— Да!
Короткое и ледяное. Даниелян никогда не говорил таким тоном. Напрягаюсь.
— Вечер добрый, Тигран.
— Давай без лишних фамильярностей! Я тебе не Тигран, а Тигран Арманович!
Челюсти сжимаются. Вспышкой приходит осознание. Он в курсе всего. Значит, больше ходить вокруг да около нет смысла.
— Где Мариам?
— Это не твое дело! Моя дочь там, где и должна быть! Чтобы больше не смел к ней приближаться! Втерся в доверие, гаденыш. Чуть жизнь ей не испоганил! Я-то думал, искренне помогаешь, а ты плату моей дочерью решил взять?
— Да к черту вашу плату. Деньги можете себе оставить, а мне Мариам нужна. Давайте встретимся, я все объясню.
Говорить спокойно не удается. Цежу сквозь зубы. Сердце колотится отбойным молотком, проламывая ребра.
— Не нужны мне твои объяснения. Я верну все до последней копейки! Не хочу быть должным такому ублюдку. А про Мариам забудь. Она сделала свой выбор. Через два месяца у нее свадьба. Или ты думал, что дочка окажется дурой легкомысленной и предпочтет тебе семью?
Последний вопрос я не слышу. В уши густой туман забивается. Звонок сбрасывается, а я еще несколько секунд пялюсь на экран, переваривая услышанное. Что она сделала? На автомате снова набираю ее номер, но в ответ только безжалостные гудки лупят под дых. Нет, этого не может быть. Мариам не могла! В памяти всплывают кукольные глаза, заглядывающие в мое лицо с доверием и трепетной любовью… Последний месяц был сказкой для нас. Забив на то, что приходится прятаться мы брали от каждой встречи максимум… Почти максимум, но я ждал. Уверенно и преданно ждал, когда она наберется смелости. Неужели, она так просто сдалась? Отвернулась от нас? От меня…
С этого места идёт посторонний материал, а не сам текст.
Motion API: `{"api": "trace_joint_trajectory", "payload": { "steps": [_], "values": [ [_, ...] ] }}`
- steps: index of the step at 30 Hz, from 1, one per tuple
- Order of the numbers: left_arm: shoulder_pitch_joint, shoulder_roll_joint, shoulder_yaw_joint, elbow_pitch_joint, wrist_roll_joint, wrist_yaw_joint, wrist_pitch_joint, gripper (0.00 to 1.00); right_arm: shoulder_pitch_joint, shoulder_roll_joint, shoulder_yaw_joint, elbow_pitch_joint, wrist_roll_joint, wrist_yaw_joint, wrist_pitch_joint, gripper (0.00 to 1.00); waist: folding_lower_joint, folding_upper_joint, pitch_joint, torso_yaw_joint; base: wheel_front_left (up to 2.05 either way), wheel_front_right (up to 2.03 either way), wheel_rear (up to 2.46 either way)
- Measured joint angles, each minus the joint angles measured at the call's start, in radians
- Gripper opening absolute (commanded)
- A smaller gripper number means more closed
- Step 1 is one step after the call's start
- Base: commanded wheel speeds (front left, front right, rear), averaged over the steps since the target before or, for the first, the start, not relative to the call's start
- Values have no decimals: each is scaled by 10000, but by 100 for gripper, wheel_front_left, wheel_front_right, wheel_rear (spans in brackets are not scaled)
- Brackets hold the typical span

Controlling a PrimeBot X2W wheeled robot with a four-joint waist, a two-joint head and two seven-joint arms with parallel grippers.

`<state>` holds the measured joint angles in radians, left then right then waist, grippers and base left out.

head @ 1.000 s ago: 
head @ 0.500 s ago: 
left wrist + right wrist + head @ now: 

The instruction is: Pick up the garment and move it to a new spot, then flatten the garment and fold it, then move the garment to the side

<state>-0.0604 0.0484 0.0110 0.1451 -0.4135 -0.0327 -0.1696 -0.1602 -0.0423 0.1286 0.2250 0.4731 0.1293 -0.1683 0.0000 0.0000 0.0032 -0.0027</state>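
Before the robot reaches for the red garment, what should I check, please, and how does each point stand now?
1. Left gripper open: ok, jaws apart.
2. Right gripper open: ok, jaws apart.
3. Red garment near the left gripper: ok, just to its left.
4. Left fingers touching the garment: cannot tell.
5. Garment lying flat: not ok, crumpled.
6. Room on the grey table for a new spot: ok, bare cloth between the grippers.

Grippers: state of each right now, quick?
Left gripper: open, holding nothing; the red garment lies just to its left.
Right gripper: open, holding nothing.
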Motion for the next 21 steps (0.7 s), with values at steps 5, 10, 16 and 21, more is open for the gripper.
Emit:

Какое-то шестое чувство, используя жалкую последнюю попытку, стучится в подсознании. А что если Мариам заставили уехать, и именно поэтому со мной говорил Даниелян старший, а не она сама? Бред конечно, но все же. Зная ее родню, они могли. Тогда все иначе, и я просто украду мою девочку к чертовой матери, и больше они дочку не увидят!
И словно ответом на мой вопрос в руке оживает мобильный. Четыре буквы имени друга загораются на экране.
— Да?
— Ты, бл*дь, охренел?
Судя по лестному обращению, Дава уже в курсе… Папаша, наверное, только что позвонил.
— И тебе здорова. Почему же сразу охренел?
— Демьян, как ты мог? Ты же мне как друг был, брат почти! — голос Давида пропитан почти таким же презрением, как и у его сородича. Значит, и этот ни черта он не поймет.
— Был? — выплевываю в ответ. — То есть если я люблю твою сестру, это автоматически делает меня врагом твоей семьи?
Я даже вижу сейчас выражение лица Даниеляна.
— Любишь? Дем, твою мать! Ты же знал, что ее нельзя трогать! Я же предупреждал! Знал твою блядскую натуру, поэтому лично тебе разжевал, чтобы к ней не приближался!
— Не смог я. Что меня за это повесить?
Несколько слов на армянском пролетают мимо ушей. Насколько я помню, это маты.
— Ты не понимаешь, чем это может для нее обернуться.
— Да мне насрать чем! — не в состоянии больше себя сдерживать, ору в трубку. — Я собирался жениться на Мариам. И плевать на ваши законы долбаные! Думаешь, я потягал бы ее и выкинул? Черта с два.
— Тебе плевать, а ей нет! От нее вся семья бы отвернулась.
— Даже ты? Как от Ольки отвернулся? А теперь приехав потащился к ней, как кобель последний? Давай, скажи мне, что ты не хочешь того же для сестры! Скажи, что ты охренеть как счастлив, а Ольку просто трахнул, потому что сперма в мозги долбит! И тогда я поверю, что и Мариам будет счастлива с тем, за кого ее выдадут.
Давид глотает мои слова молча, несколько секунд дышит в трубку, а потом подкуривает сигарету, судя по щелчку зажигалки.
— А с чего ты взял, что она несчастлива? — серной кислотой несется с того конца провода, — Демьян, я видел Мариам сегодня, она приходила к нам и собиралась на свидание. Вполне нормально себя чувствует. Не страдает. Она знает, что есть развлечение, а есть семья.
В горле собирается горький ком. Чувство пустоты, развеянное последней надеждой, возвращается и еще больнее впивается во внутренности, чтобы вывернуть их наизнанку. Стол скрипит от силы, с которой я сдавливаю край столешницы.